Während viele Beschäftigte ihren Urlaub in den Wochen von Lockdown und Homeschooling usw. aufgebraucht haben, stehen manche von Kurzarbeit Betroffene derzeit vor der Situation, dass Arbeitgeber*innen keine Urlaubsvereinbarungen für den Sommer treffen wollen. Nicht nur, dass mangels Planbarkeit des Arbeitsvolumens viele Arbeitgeber*innen den Bedarf nicht einschätzen können, wollen viele Arbeitgeber*innen keine Vereinbarungen abschließen, weil ein Urlaubsverbrauch der Beschäftigten die dann vollen Entgeltanspruch haben, mehr Kosten verursacht.
Dabei ist zu unterscheiden ob schon eine Urlaubsvereinbarung mit dem Arbeitgeber*innen getroffen wurde oder nicht. Wurde der Urlaubsverbrauch schon vereinbart, kann einseitig nur mehr aus berücksichtigungswürdigen Gründen zurückgetreten werden.
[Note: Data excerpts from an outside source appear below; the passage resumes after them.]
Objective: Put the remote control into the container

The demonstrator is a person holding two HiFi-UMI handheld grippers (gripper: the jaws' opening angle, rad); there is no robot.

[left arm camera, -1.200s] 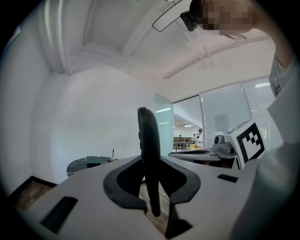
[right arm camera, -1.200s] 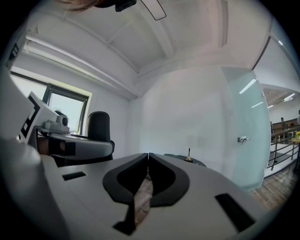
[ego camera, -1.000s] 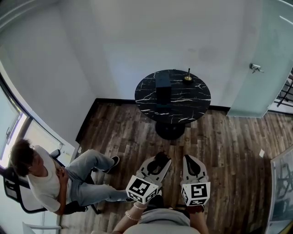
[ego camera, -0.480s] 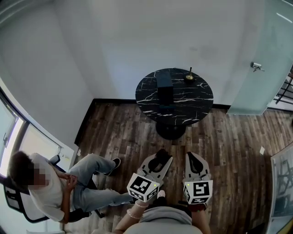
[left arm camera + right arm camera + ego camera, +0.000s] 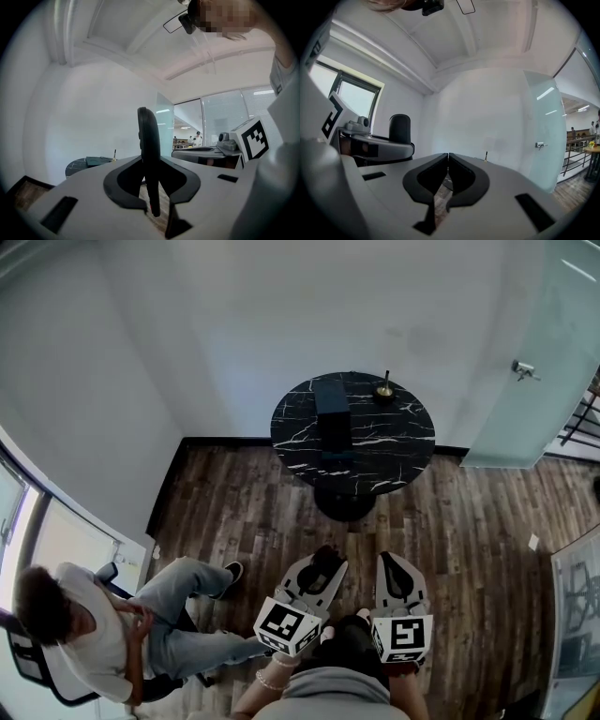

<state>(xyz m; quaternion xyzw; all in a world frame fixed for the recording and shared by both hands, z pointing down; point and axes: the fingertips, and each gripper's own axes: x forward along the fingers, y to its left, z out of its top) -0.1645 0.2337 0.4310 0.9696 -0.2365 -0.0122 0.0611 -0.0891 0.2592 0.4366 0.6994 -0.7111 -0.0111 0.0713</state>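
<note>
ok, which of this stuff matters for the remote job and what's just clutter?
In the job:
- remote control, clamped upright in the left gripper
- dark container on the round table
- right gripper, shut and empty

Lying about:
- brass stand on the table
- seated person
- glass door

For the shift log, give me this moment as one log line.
left gripper: shut on remote control, upright | right gripper: shut, empty | container: on table ahead, remote control not yet in
</note>
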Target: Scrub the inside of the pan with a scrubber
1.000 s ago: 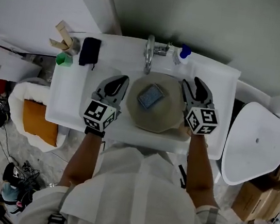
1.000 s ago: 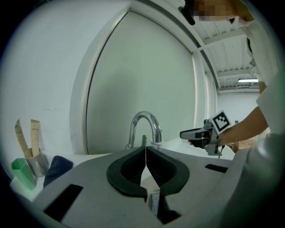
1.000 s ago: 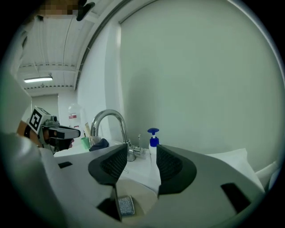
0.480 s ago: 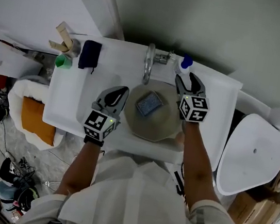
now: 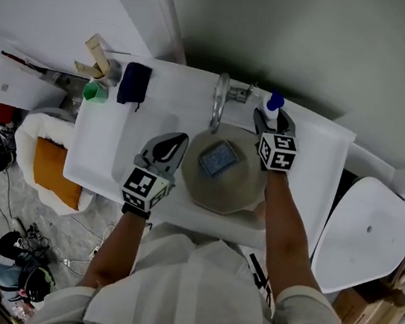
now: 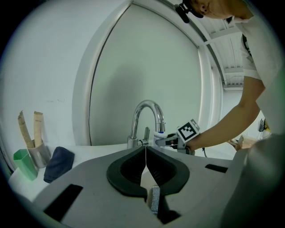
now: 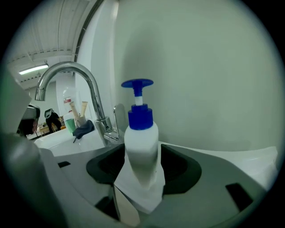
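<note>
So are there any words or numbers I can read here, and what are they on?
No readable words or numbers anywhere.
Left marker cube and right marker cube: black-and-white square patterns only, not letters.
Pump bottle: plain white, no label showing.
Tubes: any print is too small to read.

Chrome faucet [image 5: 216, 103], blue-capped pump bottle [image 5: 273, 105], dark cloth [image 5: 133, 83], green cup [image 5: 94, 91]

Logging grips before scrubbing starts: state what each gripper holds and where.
Left gripper: jaws together, nothing held. Right gripper: jaws stand around the soap bottle at its body; whether they clamp it cannot be told.
</note>
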Demonstrator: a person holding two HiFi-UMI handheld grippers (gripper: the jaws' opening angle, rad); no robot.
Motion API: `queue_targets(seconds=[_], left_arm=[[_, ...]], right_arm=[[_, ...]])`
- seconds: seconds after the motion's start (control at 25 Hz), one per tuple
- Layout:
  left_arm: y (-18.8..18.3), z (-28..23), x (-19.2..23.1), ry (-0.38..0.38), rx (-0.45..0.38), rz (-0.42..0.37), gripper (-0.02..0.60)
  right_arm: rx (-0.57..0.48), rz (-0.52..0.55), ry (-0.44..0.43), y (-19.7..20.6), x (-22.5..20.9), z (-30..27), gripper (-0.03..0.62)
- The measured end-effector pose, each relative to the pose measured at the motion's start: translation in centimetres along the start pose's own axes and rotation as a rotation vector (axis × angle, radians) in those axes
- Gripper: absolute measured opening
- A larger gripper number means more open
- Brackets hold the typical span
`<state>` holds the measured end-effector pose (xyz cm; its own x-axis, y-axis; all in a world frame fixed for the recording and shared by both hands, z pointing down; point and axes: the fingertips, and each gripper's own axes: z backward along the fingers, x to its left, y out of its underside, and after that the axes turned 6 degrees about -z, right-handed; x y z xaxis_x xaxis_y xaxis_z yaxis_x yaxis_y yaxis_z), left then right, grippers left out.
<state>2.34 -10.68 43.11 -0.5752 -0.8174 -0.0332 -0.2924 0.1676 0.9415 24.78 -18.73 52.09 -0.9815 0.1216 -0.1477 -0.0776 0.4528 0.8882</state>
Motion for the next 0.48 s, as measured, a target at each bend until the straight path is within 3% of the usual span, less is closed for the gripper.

Da ein Urlaubsverbrauch während der Kurzarbeit durch die Sozialpartnervereinbarung sogar nahegelegt wird, ist dies per se wohl kein Grund einseitig von einer Urlaubsvereinbarung zurück zu treten.
In den Fällen in denen es noch keine Vereinbarung gibt, gibt es aufgrund der Kürze der Zeit (in Betrieben mit Betriebsrat kann, wenn der Urlaub 3 Monate im Vorhinein angemeldet wird, unter Einhaltung des Verfahrens nach §4 Abs4 Urlaubsgesetz dieser einseitig durchgesetzt werden) bis zu den Sommerferien keine Möglichkeit mehr, einseitig einen Urlaubsantritt zu erwirken.
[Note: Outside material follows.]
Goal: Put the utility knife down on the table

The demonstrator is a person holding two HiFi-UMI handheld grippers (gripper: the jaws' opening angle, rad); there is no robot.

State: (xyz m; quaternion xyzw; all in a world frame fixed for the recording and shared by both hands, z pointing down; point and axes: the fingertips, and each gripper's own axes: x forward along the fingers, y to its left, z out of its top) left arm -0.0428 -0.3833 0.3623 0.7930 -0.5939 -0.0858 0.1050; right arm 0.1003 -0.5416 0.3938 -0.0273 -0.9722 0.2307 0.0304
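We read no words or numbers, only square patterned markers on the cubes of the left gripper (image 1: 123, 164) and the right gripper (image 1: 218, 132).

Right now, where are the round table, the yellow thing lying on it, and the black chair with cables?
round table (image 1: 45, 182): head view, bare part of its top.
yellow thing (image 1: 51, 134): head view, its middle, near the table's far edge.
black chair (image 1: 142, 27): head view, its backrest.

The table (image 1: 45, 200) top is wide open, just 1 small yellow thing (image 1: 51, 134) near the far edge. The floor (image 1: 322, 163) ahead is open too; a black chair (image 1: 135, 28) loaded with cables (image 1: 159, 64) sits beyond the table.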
Betriebsrät*innen sollten versuchen, diesbezüglich auf die Dienstgeber*innen einzuwirken. Auch für eine etwaige Verlängerung der Kurzarbeit kann eine Vereinbarung zum Urlaubsverbrauch als Bedingung gesehen werden.

Ansonsten sollte zumindest bei der Arbeitszeiteinteilung darauf Rücksicht genommen werden, dass die Beschäftigten rechtzeitig über ihre arbeitsfreien Zeiten Bescheid wissen.

Corona und Risikogruppen

Die Risikogruppenverordnung wurde bis 31.7.20 verlängert.